Tracy does not teach wherein fibers are bending to a direction parallel to the first surface.
Chou teaches wherein optical fibers are coupled to a substrate and photonic circuit wherein fibers are bending to a direction parallel to the first surface (Figure 6: fibers 140 are bended to be parallel with the surface of 170).
It would have been obvious to one of ordinary skill in the before the effective filing date to modify the fiber coupling device to allow the fibers to be bended in order to produce a small form factor package along the height direction and width direction through stacking of components. This allows the plug to be scaled up for larger density application to maximize connection footprint.
Tracy and Chou do not teach wherein light is directed at an angle 01 relative to a direction vertical to the first surface of the photonic integrated circuit the angle is between 0-10 degrees relative to vertical direction of between 240 and 206 and wherein the form factor requires a clearance distance of at least d3 so as to not damage the optical fibers in the fiber harness, and wherein dl < d3, and d2 <d3; wherein a distance from the first surface of the photonic circuit to the second inner side wall is d4 and d3 < d4.

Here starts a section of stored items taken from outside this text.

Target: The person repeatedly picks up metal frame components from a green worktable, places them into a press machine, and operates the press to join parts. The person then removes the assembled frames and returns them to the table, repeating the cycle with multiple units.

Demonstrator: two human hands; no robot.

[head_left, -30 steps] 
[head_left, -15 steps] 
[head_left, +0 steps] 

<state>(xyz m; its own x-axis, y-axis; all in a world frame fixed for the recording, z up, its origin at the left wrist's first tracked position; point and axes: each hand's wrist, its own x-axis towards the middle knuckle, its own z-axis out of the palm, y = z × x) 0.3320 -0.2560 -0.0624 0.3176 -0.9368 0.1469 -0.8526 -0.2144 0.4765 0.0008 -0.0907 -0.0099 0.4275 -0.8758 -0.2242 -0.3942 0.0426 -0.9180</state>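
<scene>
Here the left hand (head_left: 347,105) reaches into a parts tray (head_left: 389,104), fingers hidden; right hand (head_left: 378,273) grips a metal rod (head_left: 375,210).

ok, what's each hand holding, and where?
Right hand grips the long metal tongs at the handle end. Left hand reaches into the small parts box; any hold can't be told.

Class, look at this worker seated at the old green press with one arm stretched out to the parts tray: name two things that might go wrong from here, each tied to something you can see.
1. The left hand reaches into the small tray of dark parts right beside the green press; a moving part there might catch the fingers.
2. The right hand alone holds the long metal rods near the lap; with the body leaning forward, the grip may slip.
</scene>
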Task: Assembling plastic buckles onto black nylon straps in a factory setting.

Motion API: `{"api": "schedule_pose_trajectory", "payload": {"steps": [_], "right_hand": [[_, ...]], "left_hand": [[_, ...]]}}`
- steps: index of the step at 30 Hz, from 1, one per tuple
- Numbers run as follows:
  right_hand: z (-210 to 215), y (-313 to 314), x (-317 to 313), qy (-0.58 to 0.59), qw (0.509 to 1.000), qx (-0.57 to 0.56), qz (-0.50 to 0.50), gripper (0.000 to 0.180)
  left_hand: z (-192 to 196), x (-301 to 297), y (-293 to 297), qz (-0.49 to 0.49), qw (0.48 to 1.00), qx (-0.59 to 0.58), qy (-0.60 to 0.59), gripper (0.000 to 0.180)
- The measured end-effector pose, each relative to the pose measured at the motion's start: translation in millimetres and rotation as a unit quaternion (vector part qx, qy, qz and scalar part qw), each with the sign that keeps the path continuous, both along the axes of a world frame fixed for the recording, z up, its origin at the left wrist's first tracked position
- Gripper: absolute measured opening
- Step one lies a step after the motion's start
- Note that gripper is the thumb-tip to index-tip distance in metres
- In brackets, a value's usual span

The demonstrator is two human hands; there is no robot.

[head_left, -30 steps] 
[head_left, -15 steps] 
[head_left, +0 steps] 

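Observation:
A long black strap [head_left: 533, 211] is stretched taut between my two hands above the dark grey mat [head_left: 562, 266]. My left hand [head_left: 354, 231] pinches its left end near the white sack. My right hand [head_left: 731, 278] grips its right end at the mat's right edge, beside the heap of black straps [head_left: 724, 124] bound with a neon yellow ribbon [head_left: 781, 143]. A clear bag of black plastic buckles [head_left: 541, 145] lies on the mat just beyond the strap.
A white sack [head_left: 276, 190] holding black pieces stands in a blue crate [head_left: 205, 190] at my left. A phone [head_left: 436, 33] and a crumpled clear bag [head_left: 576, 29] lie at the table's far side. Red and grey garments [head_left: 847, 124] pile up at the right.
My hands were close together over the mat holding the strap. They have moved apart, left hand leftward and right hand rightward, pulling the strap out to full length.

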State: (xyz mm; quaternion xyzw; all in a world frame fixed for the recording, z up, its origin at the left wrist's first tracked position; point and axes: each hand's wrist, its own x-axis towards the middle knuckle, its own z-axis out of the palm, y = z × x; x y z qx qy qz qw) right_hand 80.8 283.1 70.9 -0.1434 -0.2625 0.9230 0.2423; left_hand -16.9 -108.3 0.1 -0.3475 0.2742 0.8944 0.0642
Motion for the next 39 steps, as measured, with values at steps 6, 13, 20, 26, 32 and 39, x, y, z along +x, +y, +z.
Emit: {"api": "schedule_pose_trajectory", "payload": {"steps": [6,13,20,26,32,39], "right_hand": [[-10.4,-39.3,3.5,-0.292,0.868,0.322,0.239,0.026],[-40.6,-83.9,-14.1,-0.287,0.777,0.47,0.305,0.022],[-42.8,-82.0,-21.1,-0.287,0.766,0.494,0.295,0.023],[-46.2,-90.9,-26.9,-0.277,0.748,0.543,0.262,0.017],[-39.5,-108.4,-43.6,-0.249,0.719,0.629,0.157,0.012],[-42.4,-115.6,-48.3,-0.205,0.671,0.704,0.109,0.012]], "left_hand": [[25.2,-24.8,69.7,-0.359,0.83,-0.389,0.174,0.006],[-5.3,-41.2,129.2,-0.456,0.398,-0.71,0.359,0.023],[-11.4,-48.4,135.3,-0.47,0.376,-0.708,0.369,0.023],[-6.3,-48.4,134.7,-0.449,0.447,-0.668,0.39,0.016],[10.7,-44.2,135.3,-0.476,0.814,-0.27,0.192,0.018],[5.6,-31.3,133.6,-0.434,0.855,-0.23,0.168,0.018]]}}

It would have been obvious to one of ordinary skill in the art before the effective filing date of the claimed invention to modify the angle to be between 0-10 degrees in order to optimize the optical coupling between the connector and components on 206 under 240. Further one of ordinary skill in the art would also modify the dimension of d1, d2 and d3 (clearance height of the bended fiber) with the housing of 140 and wherein dl < d3, and d2 <d3 and wherein a distance from the first surface of the photonic circuit to the second inner side wall is d4 and d3 < d4 in order to ensure the device has the small form factor possible in order to increase connection density through small form factor packaging. It has been held that where the general conditions of a claim are disclosed in the prior art, discovering the optimum or workable ranges involves only routine skill in the art, In re Aller, 105 USPQ 233 (C.C.P.A. 1955).
In regards to claims 9-12, Tracy and Chou teach the device of Claim 7. Tracy does not teach in which the first surface of the photonic integrated circuit is oriented at an angle θ2 relative to the inner upper wall, and 45 degrees < θ2 < 135 degrees, 70 degrees < θ2 < 110 degrees, 80 degrees < θ2 < 100 degrees, 85 degrees < θ2 < 95 degrees.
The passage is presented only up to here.